What to produce:
Retype each line below precisely and omit all images.

===== Data segment

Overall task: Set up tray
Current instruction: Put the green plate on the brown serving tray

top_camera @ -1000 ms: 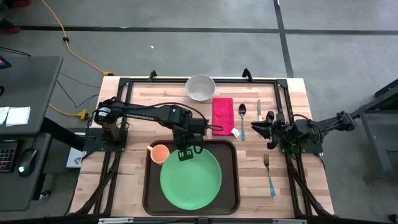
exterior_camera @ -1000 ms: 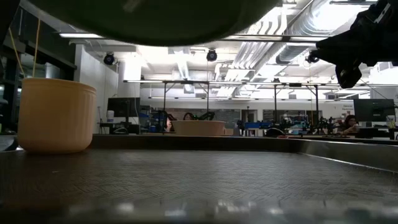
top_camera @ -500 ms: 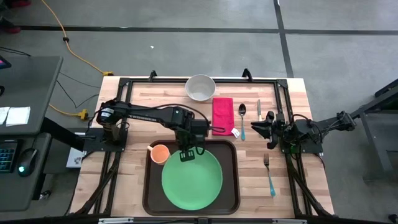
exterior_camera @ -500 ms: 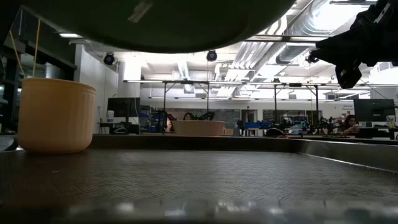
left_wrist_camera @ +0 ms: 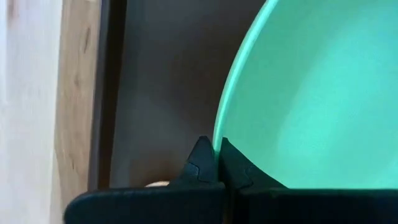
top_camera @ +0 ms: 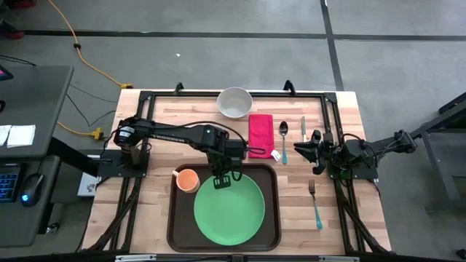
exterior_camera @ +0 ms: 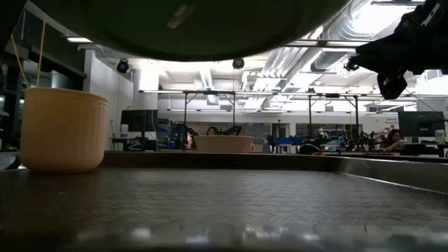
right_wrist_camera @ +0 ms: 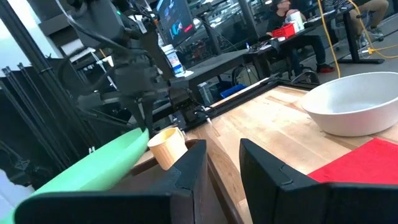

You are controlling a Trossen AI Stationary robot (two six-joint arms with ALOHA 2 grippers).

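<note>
The green plate (top_camera: 228, 207) hangs tilted over the dark brown tray (top_camera: 175, 222), its underside (exterior_camera: 196, 28) showing above the tray floor (exterior_camera: 224, 203) in the low view. My left gripper (top_camera: 222, 180) is shut on its far rim. An orange cup (top_camera: 188, 179) stands in the tray's far left corner. My right gripper (top_camera: 300, 149) waits open near the table's right side, level, with nothing between its fingers. My left gripper pinches the plate's far rim (left_wrist_camera: 217, 140) between its two fingertips (left_wrist_camera: 200, 163). The fingers come from above, slanting steeply down. The plate (right_wrist_camera: 93, 165) slopes down from the held edge toward the table's near side, off the tray floor where the low view shows it.
At the back stand a white bowl (top_camera: 234, 102) and a red napkin (top_camera: 261, 135), with a spoon (top_camera: 283, 138) and a knife (top_camera: 303, 129) beside them. A fork (top_camera: 315, 204) lies right of the tray. A black metal frame (top_camera: 145, 98) runs round the table.
The green plate has drifted a little toward the table's right edge over the tray, still held by its far rim and still tilted. My left gripper has stayed shut on it.
</note>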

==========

Output for this task:
Overall task: Set up tray
Current instruction: Put the green plate on the brown serving tray

top_camera @ -1000 ms: 
exterior_camera @ -1000 ms: 
top_camera @ -500 ms: 
exterior_camera @ -500 ms: 
left_wrist_camera @ +0 ms: 
top_camera @ +0 ms: 
exterior_camera @ +0 ms: 
right_wrist_camera @ +0 ms: 

You are controlling a Trossen AI Stationary robot (two six-joint arms with ALOHA 2 grippers).

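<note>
The green plate (top_camera: 228, 207) hangs tilted over the dark brown tray (top_camera: 175, 222), its underside (exterior_camera: 196, 28) showing above the tray floor (exterior_camera: 224, 203) in the low view. My left gripper (top_camera: 222, 180) is shut on its far rim. An orange cup (top_camera: 188, 179) stands in the tray's far left corner. My right gripper (top_camera: 300, 149) waits open near the table's right side, level, with nothing between its fingers. My left gripper pinches the plate's far rim (left_wrist_camera: 217, 140) between its two fingertips (left_wrist_camera: 200, 163). The fingers come from above, slanting steeply down. The plate (right_wrist_camera: 93, 165) slopes down from the held edge toward the table's near side, off the tray floor where the low view shows it.
At the back stand a white bowl (top_camera: 234, 102) and a red napkin (top_camera: 261, 135), with a spoon (top_camera: 283, 138) and a knife (top_camera: 303, 129) beside them. A fork (top_camera: 315, 204) lies right of the tray. A black metal frame (top_camera: 145, 98) runs round the table.
The green plate has drifted a little toward the table's right edge over the tray, still held by its far rim and still tilted. My left gripper has stayed shut on it.
</note>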

This output is complete, and the exercise is done.